Jimmy is coming up to a year old now. He eats macaroni and bread crusts and cheese and chocolate cake. I've moved him onto formula during the day so I can return to work, but he still enjoys a good feed of breast milk first thing in the morning and last thing at night.
So my breastfeeding experience is a happy one and it all worked out. 

But for me, breastfeeding was also, as I suspect it is for a lot of people; a quick and dirty lesson in compromise. In the necessity of doing, not the “best” thing for your child; but the best thing in the circumstances. The death of that exacting pressure we are encouraged to place on ourselves.

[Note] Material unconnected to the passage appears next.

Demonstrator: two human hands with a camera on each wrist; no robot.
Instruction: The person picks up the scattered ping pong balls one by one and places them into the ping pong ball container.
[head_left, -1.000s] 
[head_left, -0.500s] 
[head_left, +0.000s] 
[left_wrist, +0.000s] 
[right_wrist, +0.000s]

And for that, I am also grateful. 

Comments

  1. appreciative, very well written. breast milk substitutes are no good for children's health. WHO recommends the implementation of International Code of Marketing of Breast-milk Substitutes.

    ReplyDelete
  2. yes, but we should be honest about women's actual experiences of breastfeeding. The most common experience of all is to try and "fail." That's why I describe breastfeeding as a quick and dirty lesson in compromise. For most people it will be just the first of many situations where we have to balance our sense of whats "best" against the constraints of reality. I feel strongly that pressure placed on mothers is unhelpful.